**WORK TO BE COMPLETED**
For every line in the material, produce an exact copy.

──────────────────────────────

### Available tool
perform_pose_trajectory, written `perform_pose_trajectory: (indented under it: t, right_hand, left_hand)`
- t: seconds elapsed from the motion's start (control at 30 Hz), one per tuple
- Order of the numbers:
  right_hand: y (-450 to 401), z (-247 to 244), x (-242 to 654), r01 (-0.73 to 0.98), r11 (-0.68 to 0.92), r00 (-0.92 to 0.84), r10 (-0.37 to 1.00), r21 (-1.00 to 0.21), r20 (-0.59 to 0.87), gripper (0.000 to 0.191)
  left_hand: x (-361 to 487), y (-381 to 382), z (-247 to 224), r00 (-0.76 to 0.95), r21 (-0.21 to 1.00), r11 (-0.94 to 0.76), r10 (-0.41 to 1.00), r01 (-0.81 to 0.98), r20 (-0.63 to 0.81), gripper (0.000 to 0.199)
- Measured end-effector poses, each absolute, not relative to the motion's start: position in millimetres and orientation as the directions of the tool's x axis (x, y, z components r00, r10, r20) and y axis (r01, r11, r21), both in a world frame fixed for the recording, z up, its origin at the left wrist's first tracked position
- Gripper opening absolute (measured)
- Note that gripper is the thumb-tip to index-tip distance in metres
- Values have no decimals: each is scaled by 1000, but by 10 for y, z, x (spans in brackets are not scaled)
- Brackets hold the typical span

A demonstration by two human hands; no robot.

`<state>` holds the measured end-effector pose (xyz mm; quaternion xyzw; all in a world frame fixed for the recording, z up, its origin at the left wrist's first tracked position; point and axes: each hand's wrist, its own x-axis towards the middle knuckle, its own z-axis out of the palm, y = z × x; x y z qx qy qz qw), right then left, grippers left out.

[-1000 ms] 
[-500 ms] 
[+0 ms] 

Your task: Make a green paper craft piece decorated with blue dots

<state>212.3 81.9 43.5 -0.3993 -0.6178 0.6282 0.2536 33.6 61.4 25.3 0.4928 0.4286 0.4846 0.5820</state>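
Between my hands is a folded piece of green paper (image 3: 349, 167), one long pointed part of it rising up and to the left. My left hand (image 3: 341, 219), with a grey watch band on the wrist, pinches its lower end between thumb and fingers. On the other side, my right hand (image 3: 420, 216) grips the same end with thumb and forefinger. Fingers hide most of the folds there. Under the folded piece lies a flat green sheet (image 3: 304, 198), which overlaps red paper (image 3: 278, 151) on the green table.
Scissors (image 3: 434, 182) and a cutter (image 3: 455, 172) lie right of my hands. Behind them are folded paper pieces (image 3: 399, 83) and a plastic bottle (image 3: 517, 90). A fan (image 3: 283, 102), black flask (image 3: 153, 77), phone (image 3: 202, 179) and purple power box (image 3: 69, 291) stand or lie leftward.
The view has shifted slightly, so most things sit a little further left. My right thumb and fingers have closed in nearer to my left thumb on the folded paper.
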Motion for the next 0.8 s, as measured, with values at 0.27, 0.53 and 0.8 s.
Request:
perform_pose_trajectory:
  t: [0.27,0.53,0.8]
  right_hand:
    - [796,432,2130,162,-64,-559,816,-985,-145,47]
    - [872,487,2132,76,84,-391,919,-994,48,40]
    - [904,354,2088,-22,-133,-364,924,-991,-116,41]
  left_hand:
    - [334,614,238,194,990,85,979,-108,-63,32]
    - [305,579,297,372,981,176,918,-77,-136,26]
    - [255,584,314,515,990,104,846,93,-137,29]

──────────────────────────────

**WRITTEN ANSWER**
### Available tool
perform_pose_trajectory, written `perform_pose_trajectory: (indented under it: t, right_hand, left_hand)`
- t: seconds elapsed from the motion's start (control at 30 Hz), one per tuple
- Order of the numbers:
  right_hand: y (-450 to 401), z (-247 to 244), x (-242 to 654), r01 (-0.73 to 0.98), r11 (-0.68 to 0.92), r00 (-0.92 to 0.84), r10 (-0.37 to 1.00), r21 (-1.00 to 0.21), r20 (-0.59 to 0.87), gripper (0.000 to 0.191)
  left_hand: x (-361 to 487), y (-381 to 382), z (-247 to 224), r00 (-0.76 to 0.95), r21 (-0.21 to 1.00), r11 (-0.94 to 0.76), r10 (-0.41 to 1.00), r01 (-0.81 to 0.98), r20 (-0.63 to 0.81), gripper (0.000 to 0.199)
- Measured end-effector poses, each absolute, not relative to the motion's start: position in millimetres and orientation as the directions of the tool's x axis (x, y, z components r00, r10, r20) and y axis (r01, r11, r21), both in a world frame fixed for the recording, z up, its origin at the left wrist's first tracked position
- Gripper opening absolute (measured)
- Note that gripper is the thumb-tip to index-tip distance in metres
- Values have no decimals: each is scaled by 1000, but by 10 for y, z, x (spans in brackets are not scaled)
- Brackets hold the typical span

A demonstration by two human hands; no robot.

`<state>` holds the measured end-effector pose (xyz mm; quaternion xyzw; all in a world frame fixed for the recording, z up, its origin at the left wrist's first tracked position; point and axes: each hand's wrist, its own x-axis towards the middle knuckle, its own z-axis out of the palm, y = z × x; x y z qx qy qz qw), right then left, grippers left out.

[-1000 ms] 
[-500 ms] 
[+0 ms] 

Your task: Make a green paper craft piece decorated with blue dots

<state>212.3 81.9 43.5 -0.3993 -0.6178 0.6282 0.2536 33.6 61.4 25.3 0.4928 0.4286 0.4846 0.5820</state>
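Between my hands is a folded piece of green paper (image 3: 349, 167), one long pointed part of it rising up and to the left. My left hand (image 3: 341, 219), with a grey watch band on the wrist, pinches its lower end between thumb and fingers. On the other side, my right hand (image 3: 420, 216) grips the same end with thumb and forefinger. Fingers hide most of the folds there. Under the folded piece lies a flat green sheet (image 3: 304, 198), which overlaps red paper (image 3: 278, 151) on the green table.
Scissors (image 3: 434, 182) and a cutter (image 3: 455, 172) lie right of my hands. Behind them are folded paper pieces (image 3: 399, 83) and a plastic bottle (image 3: 517, 90). A fan (image 3: 283, 102), black flask (image 3: 153, 77), phone (image 3: 202, 179) and purple power box (image 3: 69, 291) stand or lie leftward.
The view has shifted slightly, so most things sit a little further left. My right thumb and fingers have closed in nearer to my left thumb on the folded paper.
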Motion for the next 0.8 s, as measured, with values at 0.27, 0.53 and 0.8 s.
Request:
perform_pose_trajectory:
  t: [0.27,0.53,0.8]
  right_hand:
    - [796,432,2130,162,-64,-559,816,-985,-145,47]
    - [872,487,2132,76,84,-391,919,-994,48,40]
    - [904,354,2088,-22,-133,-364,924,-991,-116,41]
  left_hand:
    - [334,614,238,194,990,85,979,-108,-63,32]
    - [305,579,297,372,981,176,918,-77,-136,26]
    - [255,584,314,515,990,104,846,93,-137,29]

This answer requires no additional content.